The Jaws of BoarCroc are Carefully Revealed

Picture Credit: AP Photo/National Geographic, Mike Hettwer

The picture above released by National Geographic shows Professor Paul Sereno (left) and Professor Hans Larsson carefully excavating the fossil skull of the Cretaceous giant crocodile nicknamed BoarCroc.  Professor Sereno is working on the back of the skull, whilst his associate Professor Larsson removes fragments of the sandstone matrix from around teeth in the fossil jaws.

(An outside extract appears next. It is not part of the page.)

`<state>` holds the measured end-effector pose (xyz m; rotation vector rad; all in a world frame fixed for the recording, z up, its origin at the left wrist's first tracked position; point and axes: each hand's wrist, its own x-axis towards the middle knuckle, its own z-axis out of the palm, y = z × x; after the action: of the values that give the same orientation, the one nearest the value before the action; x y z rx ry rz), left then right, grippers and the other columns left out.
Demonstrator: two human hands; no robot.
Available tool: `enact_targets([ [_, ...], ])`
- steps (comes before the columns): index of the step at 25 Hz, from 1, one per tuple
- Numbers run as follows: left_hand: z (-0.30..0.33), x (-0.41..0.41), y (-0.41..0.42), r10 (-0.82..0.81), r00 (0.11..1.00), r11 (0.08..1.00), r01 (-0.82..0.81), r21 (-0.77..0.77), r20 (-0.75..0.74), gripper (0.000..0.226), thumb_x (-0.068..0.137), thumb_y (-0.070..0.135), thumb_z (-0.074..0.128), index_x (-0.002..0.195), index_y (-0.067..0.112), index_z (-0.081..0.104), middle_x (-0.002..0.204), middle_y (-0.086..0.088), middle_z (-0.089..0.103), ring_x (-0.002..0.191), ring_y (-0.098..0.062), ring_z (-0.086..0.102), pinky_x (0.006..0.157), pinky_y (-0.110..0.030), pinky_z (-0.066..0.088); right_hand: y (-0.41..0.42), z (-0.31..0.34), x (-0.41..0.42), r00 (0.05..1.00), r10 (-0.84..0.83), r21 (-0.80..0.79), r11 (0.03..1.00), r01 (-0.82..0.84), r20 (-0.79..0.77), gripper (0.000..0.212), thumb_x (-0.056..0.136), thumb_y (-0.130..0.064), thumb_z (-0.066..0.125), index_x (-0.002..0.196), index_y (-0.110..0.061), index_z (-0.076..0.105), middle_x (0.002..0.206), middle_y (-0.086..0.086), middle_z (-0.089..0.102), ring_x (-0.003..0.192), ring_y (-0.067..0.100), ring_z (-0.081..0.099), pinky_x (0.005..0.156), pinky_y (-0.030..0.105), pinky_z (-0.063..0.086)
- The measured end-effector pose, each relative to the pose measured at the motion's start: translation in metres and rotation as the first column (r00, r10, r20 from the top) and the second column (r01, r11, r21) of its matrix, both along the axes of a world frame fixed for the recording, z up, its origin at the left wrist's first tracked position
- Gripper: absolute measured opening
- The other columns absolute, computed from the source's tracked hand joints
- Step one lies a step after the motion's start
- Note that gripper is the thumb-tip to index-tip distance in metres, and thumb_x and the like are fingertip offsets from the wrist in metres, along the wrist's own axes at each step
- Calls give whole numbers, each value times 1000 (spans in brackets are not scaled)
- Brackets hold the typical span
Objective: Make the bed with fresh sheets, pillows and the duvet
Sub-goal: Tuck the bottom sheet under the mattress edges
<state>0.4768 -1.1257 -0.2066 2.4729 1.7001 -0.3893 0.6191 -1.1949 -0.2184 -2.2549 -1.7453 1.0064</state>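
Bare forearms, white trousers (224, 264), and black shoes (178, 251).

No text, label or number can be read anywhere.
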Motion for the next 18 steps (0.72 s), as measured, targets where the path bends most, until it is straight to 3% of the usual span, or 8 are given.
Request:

Commenting on the study, palaeontologist Hans Dieter-Sues of the National Museum of Natural History in Washington D. C. stated:

“Gondwana had lots of real oddballs”.

He went on to add:

“For somebody who has studied a lot of fossil Crocodilyforms, I’m fascinated by these creatures”.

Commenting on the nimble and speedy nature of some of the specimens; the research team have suggested that Crocodilian ancestors could run and swim with equal dexterity, this may have given them a leg-up when escaping predators and perhaps help them survive the end Cretaceous mass extinction event.

Some ancient crocs must have survived the mass extinction event that wiped out the dinosaurs about 65 million years ago.  Being nimble on land and in water suggests the crocodile cousins may have taken refuge from environmental catastrophe in bodies of fresh water, where modern many types of modern-day Crocodilians still thrive; concluded the research team.

The fossils have been dated to approximately the mid Cretaceous period (112-100 million years ago).  These animals would have shared their environment with Sarcosuchus (S. imperator), one of the largest crocodiles of the Mesozoic, a 12-metre-long giant that may have weighed as much as 8 tonnes.

Professor Paul Sereno compares the skull of DogCroc to that of SuperCroc (Sarcosuchus)

“Dog croc” v “Flesh croc”

Picture Credit: Mike Hettwer/National Geographic/PA

To view a model of Sarcosuchus. Deinosuchus and other prehistoric animal models: Dinosaur Models and Dinosaur Toys

Christopher Brochu, a palaeontologist at the University of Iowa, said that it’s hard to tell if the ancient crocs really galloped.  Reflecting on the habits and behaviour seen with extant crocodile species (those that are around today), he stated that it is possible that the rapid-running gait developed in true crocodiles, the Neosuchia.  He urged caution, when superimposing the behaviour seen in animal’s alive today on extinct species.

No matter how crocodiles moved, these fossils show how adaptable the basic Crocodylian body plan is and the Alligators, Caimen, Gharials and Crocodiles around today is proof enough of the ability of this type of animal to survive.

Professor Paul Sereno with a Gallery of new Crocodilians

Paul Sereno admires his crocodile collection

Picture Credit: Mike Hettwer/National Geographic/PA

The picture shows Professor Paul Sereno behind the skull of the giant Sarcosuchus with the tusked BoarCroc to his left, the long-jawed Pancake Croc in the front with RatCroc, DogCroc and DuckCroc models shown at the front of the photo.